In the lengthening shadows of the disaster, Daniel’s feet were starting to bleed. His tight winter boots dug hard into his toes and grated raw skin from his heels. Why had he rejected his sneakers that morning? Why had he picked out these wretched boots? He couldn’t run in them properly, the soles were rigid and as heavy as bread boards. It felt like his ankles were weighted down with lead, like the shock waves that sprang from his pounding of the road were trying their hardest to snap his bones.

How far had he come? A mile? A mile and a half? He was too exhausted to tell. He had used up his body’s propellant too soon and appeared to be slowing with every step.
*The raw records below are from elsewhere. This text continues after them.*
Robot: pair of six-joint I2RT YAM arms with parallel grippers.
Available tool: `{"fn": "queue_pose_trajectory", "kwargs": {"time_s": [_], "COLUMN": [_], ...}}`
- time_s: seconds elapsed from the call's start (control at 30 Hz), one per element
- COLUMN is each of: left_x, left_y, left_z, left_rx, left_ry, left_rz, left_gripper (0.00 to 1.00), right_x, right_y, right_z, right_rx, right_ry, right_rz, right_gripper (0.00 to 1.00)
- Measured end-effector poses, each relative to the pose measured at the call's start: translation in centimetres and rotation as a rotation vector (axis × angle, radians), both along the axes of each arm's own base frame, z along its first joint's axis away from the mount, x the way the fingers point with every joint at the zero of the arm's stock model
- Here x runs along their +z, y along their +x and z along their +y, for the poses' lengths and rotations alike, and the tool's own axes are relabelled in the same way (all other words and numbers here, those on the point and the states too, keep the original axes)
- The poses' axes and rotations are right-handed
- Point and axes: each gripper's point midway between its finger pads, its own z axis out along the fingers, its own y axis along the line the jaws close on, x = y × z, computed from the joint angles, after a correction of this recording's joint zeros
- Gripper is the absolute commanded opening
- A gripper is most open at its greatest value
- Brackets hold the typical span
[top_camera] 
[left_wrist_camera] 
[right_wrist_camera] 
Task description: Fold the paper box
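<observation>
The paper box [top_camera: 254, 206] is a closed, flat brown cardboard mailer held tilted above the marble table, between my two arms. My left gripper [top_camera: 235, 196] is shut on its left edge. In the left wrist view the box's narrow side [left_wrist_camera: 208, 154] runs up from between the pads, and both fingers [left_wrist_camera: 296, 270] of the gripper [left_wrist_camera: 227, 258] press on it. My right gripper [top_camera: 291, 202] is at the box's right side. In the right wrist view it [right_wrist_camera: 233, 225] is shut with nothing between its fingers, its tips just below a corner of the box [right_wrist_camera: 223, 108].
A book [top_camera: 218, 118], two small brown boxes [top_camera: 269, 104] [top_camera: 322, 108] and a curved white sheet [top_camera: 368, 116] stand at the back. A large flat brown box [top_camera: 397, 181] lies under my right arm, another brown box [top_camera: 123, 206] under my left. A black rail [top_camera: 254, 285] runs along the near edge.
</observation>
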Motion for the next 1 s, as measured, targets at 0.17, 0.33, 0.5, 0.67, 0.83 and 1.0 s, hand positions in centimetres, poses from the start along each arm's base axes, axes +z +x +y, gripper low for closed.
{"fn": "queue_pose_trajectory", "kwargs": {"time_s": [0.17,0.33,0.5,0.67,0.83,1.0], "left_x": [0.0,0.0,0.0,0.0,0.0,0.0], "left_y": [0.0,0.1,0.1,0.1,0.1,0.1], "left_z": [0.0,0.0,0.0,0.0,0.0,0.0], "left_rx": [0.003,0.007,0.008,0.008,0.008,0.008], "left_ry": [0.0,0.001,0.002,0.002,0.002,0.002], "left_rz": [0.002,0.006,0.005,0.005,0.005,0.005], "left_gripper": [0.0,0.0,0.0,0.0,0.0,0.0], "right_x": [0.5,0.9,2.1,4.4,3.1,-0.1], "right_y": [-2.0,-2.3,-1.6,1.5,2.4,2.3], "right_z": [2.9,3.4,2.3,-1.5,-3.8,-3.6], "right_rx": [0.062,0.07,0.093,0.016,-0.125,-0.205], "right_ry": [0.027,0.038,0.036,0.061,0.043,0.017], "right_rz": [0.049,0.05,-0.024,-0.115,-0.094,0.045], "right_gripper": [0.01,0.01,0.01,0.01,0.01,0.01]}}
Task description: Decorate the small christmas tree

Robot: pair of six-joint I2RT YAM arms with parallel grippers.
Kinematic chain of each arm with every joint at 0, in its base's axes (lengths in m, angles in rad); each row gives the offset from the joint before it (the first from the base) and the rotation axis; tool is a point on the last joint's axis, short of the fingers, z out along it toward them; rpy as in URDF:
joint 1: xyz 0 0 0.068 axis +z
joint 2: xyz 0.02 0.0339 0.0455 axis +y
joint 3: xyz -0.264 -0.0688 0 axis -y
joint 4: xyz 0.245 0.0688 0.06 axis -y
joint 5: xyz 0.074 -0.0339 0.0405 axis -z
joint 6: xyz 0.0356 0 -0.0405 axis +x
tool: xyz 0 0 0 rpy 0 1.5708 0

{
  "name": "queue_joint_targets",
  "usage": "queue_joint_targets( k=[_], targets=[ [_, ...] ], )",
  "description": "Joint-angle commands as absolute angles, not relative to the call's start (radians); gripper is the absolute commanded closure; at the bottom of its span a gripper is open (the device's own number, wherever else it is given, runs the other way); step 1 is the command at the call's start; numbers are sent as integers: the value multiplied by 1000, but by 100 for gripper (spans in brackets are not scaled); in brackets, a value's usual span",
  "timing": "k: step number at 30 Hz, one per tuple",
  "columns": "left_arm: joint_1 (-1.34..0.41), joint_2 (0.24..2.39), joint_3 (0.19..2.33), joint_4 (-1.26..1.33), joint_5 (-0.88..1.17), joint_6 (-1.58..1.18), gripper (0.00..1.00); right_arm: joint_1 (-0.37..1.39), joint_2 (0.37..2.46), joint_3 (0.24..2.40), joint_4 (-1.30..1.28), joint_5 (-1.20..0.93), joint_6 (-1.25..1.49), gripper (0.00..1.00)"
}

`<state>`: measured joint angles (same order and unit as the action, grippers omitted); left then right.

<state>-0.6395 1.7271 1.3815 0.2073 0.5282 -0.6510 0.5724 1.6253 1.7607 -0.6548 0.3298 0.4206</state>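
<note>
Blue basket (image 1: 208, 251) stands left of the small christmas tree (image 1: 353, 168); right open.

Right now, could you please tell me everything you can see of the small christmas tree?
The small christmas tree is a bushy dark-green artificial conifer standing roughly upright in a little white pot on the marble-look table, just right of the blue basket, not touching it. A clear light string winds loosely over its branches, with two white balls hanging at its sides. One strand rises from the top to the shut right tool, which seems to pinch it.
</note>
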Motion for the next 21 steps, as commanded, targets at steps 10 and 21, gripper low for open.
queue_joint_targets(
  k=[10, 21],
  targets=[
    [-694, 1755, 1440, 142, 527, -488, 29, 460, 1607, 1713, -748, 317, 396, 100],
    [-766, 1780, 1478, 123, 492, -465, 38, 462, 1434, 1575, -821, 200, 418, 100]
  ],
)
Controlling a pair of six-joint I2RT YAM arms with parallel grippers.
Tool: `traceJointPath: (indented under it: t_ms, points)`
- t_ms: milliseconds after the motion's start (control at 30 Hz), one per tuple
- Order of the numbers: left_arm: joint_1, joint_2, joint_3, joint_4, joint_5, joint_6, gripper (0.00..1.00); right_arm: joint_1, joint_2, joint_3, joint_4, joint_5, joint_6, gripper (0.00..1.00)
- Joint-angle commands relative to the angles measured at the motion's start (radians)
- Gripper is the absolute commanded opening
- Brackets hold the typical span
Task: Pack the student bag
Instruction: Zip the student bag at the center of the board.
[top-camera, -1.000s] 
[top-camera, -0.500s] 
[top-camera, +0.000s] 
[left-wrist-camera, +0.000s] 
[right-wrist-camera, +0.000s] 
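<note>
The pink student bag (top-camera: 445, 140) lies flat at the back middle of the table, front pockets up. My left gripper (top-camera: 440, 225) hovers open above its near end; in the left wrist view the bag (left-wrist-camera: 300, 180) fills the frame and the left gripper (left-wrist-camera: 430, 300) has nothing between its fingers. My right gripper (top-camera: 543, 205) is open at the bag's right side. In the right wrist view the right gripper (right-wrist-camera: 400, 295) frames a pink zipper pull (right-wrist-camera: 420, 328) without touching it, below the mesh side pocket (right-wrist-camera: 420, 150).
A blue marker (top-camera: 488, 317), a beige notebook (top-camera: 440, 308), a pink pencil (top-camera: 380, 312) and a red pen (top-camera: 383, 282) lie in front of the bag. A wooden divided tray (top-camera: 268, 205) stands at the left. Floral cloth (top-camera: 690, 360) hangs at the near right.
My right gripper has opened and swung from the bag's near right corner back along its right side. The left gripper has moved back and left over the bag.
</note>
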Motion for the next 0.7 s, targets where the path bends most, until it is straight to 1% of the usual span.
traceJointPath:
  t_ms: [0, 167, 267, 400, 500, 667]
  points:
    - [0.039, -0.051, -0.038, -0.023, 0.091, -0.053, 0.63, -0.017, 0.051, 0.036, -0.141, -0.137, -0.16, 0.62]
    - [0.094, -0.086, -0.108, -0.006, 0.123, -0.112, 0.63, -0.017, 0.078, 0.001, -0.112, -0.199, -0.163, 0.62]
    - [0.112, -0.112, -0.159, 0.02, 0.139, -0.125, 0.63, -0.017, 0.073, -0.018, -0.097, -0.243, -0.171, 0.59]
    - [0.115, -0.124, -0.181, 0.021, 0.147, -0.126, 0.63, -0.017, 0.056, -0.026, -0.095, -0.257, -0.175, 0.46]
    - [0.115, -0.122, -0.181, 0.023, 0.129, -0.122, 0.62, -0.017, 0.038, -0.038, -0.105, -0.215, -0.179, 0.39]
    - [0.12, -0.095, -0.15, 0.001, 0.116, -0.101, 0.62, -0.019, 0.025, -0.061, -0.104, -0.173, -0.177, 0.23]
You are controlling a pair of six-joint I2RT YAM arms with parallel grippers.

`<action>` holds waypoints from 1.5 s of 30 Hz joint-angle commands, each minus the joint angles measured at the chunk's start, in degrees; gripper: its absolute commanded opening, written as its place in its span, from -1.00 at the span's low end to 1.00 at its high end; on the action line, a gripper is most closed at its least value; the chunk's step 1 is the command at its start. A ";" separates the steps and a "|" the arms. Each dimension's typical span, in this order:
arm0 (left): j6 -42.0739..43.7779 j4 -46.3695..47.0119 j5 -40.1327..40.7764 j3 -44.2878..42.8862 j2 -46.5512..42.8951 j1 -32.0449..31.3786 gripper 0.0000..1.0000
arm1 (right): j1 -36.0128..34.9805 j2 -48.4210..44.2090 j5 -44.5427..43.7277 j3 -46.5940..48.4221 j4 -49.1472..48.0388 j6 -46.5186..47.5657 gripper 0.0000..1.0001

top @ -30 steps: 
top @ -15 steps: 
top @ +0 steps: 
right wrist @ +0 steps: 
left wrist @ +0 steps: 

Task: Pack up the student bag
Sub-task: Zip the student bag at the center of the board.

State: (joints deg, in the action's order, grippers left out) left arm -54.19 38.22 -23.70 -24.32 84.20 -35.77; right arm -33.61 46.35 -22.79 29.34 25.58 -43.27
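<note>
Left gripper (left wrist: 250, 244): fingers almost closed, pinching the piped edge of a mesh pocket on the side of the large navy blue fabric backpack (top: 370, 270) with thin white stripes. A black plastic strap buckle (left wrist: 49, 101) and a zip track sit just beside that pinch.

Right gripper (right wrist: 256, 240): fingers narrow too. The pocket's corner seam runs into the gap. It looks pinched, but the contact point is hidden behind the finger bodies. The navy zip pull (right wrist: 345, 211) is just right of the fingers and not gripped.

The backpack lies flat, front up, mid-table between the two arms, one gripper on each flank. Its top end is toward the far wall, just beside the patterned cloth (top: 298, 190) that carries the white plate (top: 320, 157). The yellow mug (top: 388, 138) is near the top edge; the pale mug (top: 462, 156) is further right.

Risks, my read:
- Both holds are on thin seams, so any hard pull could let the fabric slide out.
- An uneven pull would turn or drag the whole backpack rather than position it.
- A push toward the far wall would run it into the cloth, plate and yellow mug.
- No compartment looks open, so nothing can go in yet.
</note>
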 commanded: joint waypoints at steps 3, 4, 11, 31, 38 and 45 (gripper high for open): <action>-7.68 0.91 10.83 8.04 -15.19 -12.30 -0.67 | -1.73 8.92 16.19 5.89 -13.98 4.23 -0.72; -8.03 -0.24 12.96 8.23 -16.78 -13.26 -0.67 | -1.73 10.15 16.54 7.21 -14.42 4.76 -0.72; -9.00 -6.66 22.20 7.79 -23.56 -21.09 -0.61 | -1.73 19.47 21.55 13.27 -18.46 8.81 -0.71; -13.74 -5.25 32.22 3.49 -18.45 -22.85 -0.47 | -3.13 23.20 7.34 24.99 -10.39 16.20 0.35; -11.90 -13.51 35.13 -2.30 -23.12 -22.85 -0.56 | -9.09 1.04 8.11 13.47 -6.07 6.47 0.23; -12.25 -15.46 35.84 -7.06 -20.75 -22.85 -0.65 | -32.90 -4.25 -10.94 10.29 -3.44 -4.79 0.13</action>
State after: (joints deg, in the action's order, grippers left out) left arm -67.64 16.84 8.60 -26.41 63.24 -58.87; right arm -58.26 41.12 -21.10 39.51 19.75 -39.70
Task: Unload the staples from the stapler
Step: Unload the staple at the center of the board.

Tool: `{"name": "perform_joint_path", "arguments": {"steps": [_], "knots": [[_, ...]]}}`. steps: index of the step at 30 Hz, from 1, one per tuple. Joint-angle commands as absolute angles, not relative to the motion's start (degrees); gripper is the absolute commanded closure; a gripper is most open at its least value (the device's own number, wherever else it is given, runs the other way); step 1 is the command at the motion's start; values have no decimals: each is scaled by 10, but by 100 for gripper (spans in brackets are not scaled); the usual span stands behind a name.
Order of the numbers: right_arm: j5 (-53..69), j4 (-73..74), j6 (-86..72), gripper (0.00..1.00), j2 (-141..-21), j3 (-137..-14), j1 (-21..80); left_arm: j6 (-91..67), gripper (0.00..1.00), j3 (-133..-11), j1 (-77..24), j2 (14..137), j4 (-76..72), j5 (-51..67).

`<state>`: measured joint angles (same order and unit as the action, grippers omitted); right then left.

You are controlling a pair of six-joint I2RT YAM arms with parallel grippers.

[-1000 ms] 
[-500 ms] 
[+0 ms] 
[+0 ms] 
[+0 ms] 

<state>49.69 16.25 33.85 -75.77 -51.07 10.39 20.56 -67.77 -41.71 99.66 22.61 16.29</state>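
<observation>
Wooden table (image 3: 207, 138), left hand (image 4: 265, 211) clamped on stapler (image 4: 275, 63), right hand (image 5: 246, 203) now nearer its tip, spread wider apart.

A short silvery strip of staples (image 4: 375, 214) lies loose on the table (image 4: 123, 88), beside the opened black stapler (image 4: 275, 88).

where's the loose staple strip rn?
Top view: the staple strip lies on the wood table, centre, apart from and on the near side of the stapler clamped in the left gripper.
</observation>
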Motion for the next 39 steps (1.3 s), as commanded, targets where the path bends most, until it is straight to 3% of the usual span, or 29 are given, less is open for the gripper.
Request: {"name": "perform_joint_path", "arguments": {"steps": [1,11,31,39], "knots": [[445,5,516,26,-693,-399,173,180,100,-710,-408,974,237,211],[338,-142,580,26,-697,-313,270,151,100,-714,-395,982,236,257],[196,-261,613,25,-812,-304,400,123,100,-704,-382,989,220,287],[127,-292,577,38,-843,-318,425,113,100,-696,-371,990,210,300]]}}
His tough sprinter’s frame was deflating, unused to such fierce acceleration over distance. Cramp began to fizz in the meat of his legs and he wondered how much longer he could stave it off. As long as it took. He’d fight it off as long as it took.

The road was utterly clogged now, sticky with caravans and trailers like his father’s blood was sticky with fat. Traffic spread across the freeway like a vast jammy clot, inching forward on its hands and knees. There was definitely an ambulance out here somewhere, they had overtaken one not so long ago. If only he
could battle his way through this maze then sprint back to find his father’s car.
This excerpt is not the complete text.